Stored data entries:

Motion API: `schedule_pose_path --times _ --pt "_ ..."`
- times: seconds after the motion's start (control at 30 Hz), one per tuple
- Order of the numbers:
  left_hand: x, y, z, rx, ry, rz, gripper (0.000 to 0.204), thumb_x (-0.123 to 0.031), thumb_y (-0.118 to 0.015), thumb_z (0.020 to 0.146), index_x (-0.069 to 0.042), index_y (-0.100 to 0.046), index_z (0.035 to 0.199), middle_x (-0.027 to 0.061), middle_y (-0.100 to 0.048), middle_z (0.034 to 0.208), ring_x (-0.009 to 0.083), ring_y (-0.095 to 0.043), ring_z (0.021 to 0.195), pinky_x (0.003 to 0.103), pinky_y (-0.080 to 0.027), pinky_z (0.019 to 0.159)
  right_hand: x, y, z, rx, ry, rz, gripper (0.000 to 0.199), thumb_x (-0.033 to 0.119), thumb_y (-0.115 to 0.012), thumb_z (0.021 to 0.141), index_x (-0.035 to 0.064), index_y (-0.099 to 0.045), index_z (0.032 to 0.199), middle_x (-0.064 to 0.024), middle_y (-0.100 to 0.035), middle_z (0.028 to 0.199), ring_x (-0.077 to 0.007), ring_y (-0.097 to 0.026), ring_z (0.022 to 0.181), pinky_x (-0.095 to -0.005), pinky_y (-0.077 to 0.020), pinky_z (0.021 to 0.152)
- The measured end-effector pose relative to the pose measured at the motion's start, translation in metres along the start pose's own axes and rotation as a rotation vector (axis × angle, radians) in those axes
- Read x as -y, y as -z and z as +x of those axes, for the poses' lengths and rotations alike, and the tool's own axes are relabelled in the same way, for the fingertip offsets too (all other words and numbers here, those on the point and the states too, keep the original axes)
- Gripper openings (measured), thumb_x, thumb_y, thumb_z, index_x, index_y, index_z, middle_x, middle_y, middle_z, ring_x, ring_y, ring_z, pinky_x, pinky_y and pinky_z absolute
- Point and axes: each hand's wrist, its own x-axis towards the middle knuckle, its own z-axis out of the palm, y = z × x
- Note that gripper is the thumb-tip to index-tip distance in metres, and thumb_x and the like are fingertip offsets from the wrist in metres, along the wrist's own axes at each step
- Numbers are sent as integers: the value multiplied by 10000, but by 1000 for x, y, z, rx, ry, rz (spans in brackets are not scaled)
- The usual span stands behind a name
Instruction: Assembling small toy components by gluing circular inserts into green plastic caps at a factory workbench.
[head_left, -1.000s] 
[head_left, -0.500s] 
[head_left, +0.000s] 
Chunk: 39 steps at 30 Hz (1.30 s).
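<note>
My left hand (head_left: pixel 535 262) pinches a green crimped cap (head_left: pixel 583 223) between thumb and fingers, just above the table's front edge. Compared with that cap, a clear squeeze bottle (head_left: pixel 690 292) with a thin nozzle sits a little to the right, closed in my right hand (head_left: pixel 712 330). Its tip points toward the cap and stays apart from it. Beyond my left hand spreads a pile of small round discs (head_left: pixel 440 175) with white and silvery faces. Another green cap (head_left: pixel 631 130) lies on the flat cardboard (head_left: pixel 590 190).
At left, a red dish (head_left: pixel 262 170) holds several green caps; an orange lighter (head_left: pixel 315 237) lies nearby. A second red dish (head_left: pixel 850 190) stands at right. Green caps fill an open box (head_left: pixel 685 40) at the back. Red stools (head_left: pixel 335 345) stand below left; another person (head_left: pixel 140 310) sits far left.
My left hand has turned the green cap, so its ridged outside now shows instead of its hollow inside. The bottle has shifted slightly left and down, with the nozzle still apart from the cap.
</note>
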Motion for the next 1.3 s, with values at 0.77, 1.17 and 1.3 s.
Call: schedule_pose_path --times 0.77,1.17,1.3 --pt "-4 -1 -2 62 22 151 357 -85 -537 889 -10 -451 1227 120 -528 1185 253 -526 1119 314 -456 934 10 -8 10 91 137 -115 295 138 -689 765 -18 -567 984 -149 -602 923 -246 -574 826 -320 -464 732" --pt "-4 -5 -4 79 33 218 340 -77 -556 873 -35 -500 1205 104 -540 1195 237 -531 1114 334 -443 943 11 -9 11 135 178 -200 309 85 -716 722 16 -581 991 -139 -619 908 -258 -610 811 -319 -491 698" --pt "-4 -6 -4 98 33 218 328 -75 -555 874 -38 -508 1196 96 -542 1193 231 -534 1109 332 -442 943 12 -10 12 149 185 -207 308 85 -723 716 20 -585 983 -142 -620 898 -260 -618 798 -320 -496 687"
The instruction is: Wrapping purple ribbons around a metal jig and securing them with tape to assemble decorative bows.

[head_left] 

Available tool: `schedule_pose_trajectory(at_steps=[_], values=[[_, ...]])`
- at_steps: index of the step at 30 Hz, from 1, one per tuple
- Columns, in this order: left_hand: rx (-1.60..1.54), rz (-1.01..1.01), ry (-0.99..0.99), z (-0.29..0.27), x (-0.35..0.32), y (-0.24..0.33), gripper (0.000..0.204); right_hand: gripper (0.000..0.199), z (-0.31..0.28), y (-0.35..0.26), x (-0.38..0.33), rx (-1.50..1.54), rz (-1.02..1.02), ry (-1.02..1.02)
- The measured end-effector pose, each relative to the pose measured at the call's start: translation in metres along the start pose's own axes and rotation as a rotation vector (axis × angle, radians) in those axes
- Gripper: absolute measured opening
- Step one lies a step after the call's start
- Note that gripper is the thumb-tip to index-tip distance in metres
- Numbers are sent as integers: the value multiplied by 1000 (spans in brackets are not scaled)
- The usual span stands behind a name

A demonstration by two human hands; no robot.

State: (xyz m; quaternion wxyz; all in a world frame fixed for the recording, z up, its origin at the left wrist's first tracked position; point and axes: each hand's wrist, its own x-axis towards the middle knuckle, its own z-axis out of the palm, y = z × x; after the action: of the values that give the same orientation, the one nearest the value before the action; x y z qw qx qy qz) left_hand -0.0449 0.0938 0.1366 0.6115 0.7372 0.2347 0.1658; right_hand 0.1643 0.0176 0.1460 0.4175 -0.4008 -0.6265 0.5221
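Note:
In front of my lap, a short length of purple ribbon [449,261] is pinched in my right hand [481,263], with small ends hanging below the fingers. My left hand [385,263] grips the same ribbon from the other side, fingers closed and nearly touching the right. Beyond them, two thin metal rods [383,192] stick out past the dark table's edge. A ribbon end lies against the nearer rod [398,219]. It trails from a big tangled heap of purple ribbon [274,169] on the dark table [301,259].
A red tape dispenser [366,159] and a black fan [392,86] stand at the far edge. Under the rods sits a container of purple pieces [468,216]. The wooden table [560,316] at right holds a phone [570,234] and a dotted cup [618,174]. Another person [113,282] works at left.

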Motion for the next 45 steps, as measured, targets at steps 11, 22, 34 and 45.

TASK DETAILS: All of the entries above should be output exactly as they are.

WRITTEN ANSWER:
Motion API: `schedule_pose_path --times _ --pt "_ ..."`
- times: seconds after the motion's start (control at 30 Hz), one per tuple
- Order of the numbers:
  left_hand: x, y, z, rx, ry, rz, gripper (0.000 to 0.204), thumb_x (-0.123 to 0.031), thumb_y (-0.118 to 0.015), thumb_z (0.020 to 0.146), index_x (-0.069 to 0.042), index_y (-0.100 to 0.046), index_z (0.035 to 0.199), middle_x (-0.027 to 0.061), middle_y (-0.100 to 0.048), middle_z (0.034 to 0.208), ring_x (-0.009 to 0.083), ring_y (-0.095 to 0.043), ring_z (0.021 to 0.195), pinky_x (0.003 to 0.103), pinky_y (-0.080 to 0.027), pinky_z (0.019 to 0.159)
  right_hand: x, y, z, rx, ry, rz, gripper (0.000 to 0.199), thumb_x (-0.033 to 0.119), thumb_y (-0.115 to 0.012), thumb_z (0.021 to 0.141), index_x (-0.035 to 0.064), index_y (-0.099 to 0.045), index_z (0.032 to 0.199), middle_x (-0.064 to 0.024), middle_y (-0.100 to 0.035), middle_z (0.028 to 0.199), ring_x (-0.077 to 0.007), ring_y (-0.097 to 0.026), ring_z (0.022 to 0.181), pinky_x (-0.095 to -0.005), pinky_y (-0.077 to 0.020), pinky_z (0.021 to 0.152)
- The measured end-effector pose relative to the pose measured at the motion's start, translation in metres along the start pose's own axes and rotation as a rotation vector (axis × angle, radians) in those axes
- Read x as -y, y as -z and z as +x of those axes, for the poses' lengths and rotations alike, and the tool's own axes are relabelled in the same way, for the fingertip offsets too (all other words and numbers here, those on the point and the states too, keep the original axes)
- Gripper openings (measured), thumb_x, thumb_y, thumb_z, index_x, index_y, index_z, middle_x, middle_y, middle_z, ring_x, ring_y, ring_z, pinky_x, pinky_y and pinky_z absolute
- Point and axes: each hand's wrist, its own x-axis towards the middle knuckle, its own z-axis out of the palm, y = z × x
- Note that gripper is the thumb-tip to index-tip distance in metres, and thumb_x and the like are fingertip offsets from the wrist in metres, along the wrist's own axes at each step
- Numbers are sent as integers: the value multiplied by 10000, but by 1000 for x, y, z, rx, ry, rz (spans in brackets are not scaled)
- The usual span stands behind a name
Instruction: Assembling small toy components by gluing circular inserts into green plastic caps at a factory workbench.
[head_left, -1.000s] 
[head_left, -0.500s] 
[head_left, +0.000s] 
Chunk: 39 steps at 30 Hz (1.30 s).
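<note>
My left hand (head_left: pixel 535 262) pinches a green crimped cap (head_left: pixel 583 223) between thumb and fingers, just above the table's front edge. Compared with that cap, a clear squeeze bottle (head_left: pixel 690 292) with a thin nozzle sits a little to the right, closed in my right hand (head_left: pixel 712 330). Its tip points toward the cap and stays apart from it. Beyond my left hand spreads a pile of small round discs (head_left: pixel 440 175) with white and silvery faces. Another green cap (head_left: pixel 631 130) lies on the flat cardboard (head_left: pixel 590 190).
At left, a red dish (head_left: pixel 262 170) holds several green caps; an orange lighter (head_left: pixel 315 237) lies nearby. A second red dish (head_left: pixel 850 190) stands at right. Green caps fill an open box (head_left: pixel 685 40) at the back. Red stools (head_left: pixel 335 345) stand below left; another person (head_left: pixel 140 310) sits far left.
My left hand has turned the green cap, so its ridged outside now shows instead of its hollow inside. The bottle has shifted slightly left and down, with the nozzle still apart from the cap.
</note>
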Motion for the next 1.3 s, with values at 0.77, 1.17 and 1.3 s.
Call: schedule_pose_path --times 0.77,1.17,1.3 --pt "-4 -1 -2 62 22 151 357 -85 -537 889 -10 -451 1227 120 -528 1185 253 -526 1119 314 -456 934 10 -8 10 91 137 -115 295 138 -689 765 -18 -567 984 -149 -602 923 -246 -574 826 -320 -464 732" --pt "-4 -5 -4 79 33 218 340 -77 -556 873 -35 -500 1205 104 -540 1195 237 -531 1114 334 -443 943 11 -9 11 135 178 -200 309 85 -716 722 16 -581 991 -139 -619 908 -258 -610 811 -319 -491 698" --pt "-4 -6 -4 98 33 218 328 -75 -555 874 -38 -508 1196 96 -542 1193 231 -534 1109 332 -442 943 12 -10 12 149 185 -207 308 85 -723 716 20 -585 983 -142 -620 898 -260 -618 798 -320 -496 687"
The instruction is: Wrapping purple ribbons around a metal jig and securing them with tape to assemble decorative bows.

[head_left] 

Available tool: `schedule_pose_trajectory(at_steps=[_], values=[[_, ...]])`
- at_steps: index of the step at 30 Hz, from 1, one per tuple
- Columns, in this order: left_hand: rx (-1.60..1.54), rz (-1.01..1.01), ry (-0.99..0.99), z (-0.29..0.27), x (-0.35..0.32), y (-0.24..0.33), gripper (0.000..0.204); right_hand: gripper (0.000..0.199), z (-0.31..0.28), y (-0.35..0.26), x (-0.38..0.33), rx (-1.50..1.54), rz (-1.02..1.02), ry (-1.02..1.02)
- The measured end-effector pose, each relative to the pose measured at the call's start: translation in metres along the start pose's own axes and rotation as a rotation vector (axis × angle, radians) in those axes
- Gripper: absolute measured opening
- Step one lies a step after the call's start
- Note that gripper is the thumb-tip to index-tip distance in metres
- Numbers are sent as integers: the value multiplied by 1000 (spans in brackets are not scaled)
- The usual span stands behind a name

A demonstration by two human hands; no robot.

State: (xyz m; quaternion wxyz; all in a world frame fixed for the recording, z up, its origin at the left wrist's first tracked position; point and axes: each hand's wrist, its own x-axis towards the middle knuckle, its own z-axis out of the palm, y = z × x; after the action: of the values that give the same orientation, the one nearest the value before the action; x y z qw qx qy qz) left_hand -0.0449 0.0938 0.1366 0.6115 0.7372 0.2347 0.1658; right_hand 0.1643 0.0176 0.1460 0.4175 -0.4008 -0.6265 0.5221
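Note:
In front of my lap, a short length of purple ribbon [449,261] is pinched in my right hand [481,263], with small ends hanging below the fingers. My left hand [385,263] grips the same ribbon from the other side, fingers closed and nearly touching the right. Beyond them, two thin metal rods [383,192] stick out past the dark table's edge. A ribbon end lies against the nearer rod [398,219]. It trails from a big tangled heap of purple ribbon [274,169] on the dark table [301,259].
A red tape dispenser [366,159] and a black fan [392,86] stand at the far edge. Under the rods sits a container of purple pieces [468,216]. The wooden table [560,316] at right holds a phone [570,234] and a dotted cup [618,174]. Another person [113,282] works at left.
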
Motion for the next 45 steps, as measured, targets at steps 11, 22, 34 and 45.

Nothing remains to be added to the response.